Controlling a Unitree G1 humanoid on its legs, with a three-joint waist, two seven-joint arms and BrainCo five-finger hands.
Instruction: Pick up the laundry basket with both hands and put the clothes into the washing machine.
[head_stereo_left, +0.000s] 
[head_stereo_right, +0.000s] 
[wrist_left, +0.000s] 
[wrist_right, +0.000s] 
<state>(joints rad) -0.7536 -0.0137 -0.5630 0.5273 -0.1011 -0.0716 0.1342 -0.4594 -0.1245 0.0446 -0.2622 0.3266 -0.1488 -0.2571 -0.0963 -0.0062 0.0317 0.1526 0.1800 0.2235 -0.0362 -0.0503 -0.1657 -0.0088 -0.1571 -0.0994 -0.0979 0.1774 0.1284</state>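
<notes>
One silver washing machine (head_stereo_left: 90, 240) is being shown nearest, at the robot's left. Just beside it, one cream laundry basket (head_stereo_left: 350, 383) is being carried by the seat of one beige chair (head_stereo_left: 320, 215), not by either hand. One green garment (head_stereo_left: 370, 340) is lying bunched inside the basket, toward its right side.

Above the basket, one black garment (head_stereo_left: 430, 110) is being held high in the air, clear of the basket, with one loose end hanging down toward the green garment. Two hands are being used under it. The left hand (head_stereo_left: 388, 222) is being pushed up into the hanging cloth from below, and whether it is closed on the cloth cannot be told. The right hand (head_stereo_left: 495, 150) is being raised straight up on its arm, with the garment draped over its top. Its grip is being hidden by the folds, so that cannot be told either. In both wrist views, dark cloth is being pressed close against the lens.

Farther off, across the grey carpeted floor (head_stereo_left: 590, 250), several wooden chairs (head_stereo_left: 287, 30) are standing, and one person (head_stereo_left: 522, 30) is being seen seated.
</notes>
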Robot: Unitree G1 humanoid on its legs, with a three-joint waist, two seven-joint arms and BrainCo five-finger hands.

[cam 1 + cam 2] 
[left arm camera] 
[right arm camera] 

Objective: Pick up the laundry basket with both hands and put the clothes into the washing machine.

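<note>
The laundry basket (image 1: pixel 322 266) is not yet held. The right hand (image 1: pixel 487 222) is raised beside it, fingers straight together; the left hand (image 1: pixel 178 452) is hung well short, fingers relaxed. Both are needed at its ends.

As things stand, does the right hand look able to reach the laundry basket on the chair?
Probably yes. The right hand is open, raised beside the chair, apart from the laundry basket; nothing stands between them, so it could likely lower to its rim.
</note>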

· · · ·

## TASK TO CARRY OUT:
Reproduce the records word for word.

## ANSWER TO THIS TASK:
Controlling a Unitree G1 humanoid on its legs, with a three-joint waist, two seven-joint arms and BrainCo five-finger hands.
Instruction: Pick up the laundry basket with both hands and put the clothes into the washing machine.
[head_stereo_left, +0.000s] 
[head_stereo_right, +0.000s] 
[wrist_left, +0.000s] 
[wrist_right, +0.000s] 
<state>(joints rad) -0.7536 -0.0137 -0.5630 0.5273 -0.1011 -0.0716 0.1342 -0.4594 -0.1245 0.0446 -0.2622 0.3266 -0.1488 -0.2571 -0.0963 -0.0062 0.0317 0.1526 0.1800 0.2235 -0.0362 -0.0503 -0.1657 -0.0088 -0.1571 -0.0994 -0.0979 0.1774 0.1284</state>
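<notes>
One silver washing machine (head_stereo_left: 90, 240) is being shown nearest, at the robot's left. Just beside it, one cream laundry basket (head_stereo_left: 350, 383) is being carried by the seat of one beige chair (head_stereo_left: 320, 215), not by either hand. One green garment (head_stereo_left: 370, 340) is lying bunched inside the basket, toward its right side.

Above the basket, one black garment (head_stereo_left: 430, 110) is being held high in the air, clear of the basket, with one loose end hanging down toward the green garment. Two hands are being used under it. The left hand (head_stereo_left: 388, 222) is being pushed up into the hanging cloth from below, and whether it is closed on the cloth cannot be told. The right hand (head_stereo_left: 495, 150) is being raised straight up on its arm, with the garment draped over its top. Its grip is being hidden by the folds, so that cannot be told either. In both wrist views, dark cloth is being pressed close against the lens.

Farther off, across the grey carpeted floor (head_stereo_left: 590, 250), several wooden chairs (head_stereo_left: 287, 30) are standing, and one person (head_stereo_left: 522, 30) is being seen seated.
</notes>
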Robot: Unitree G1 humanoid on its legs, with a three-joint waist, two seven-joint arms and BrainCo five-finger hands.

[cam 1 + cam 2] 
[left arm camera] 
[right arm camera] 

Objective: Pick up the laundry basket with both hands and put the clothes into the washing machine.

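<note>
The laundry basket (image 1: pixel 322 266) is not yet held. The right hand (image 1: pixel 487 222) is raised beside it, fingers straight together; the left hand (image 1: pixel 178 452) is hung well short, fingers relaxed. Both are needed at its ends.

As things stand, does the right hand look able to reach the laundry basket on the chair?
Probably yes. The right hand is open, raised beside the chair, apart from the laundry basket; nothing stands between them, so it could likely lower to its rim.
</note>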

This exercise requires no additional output.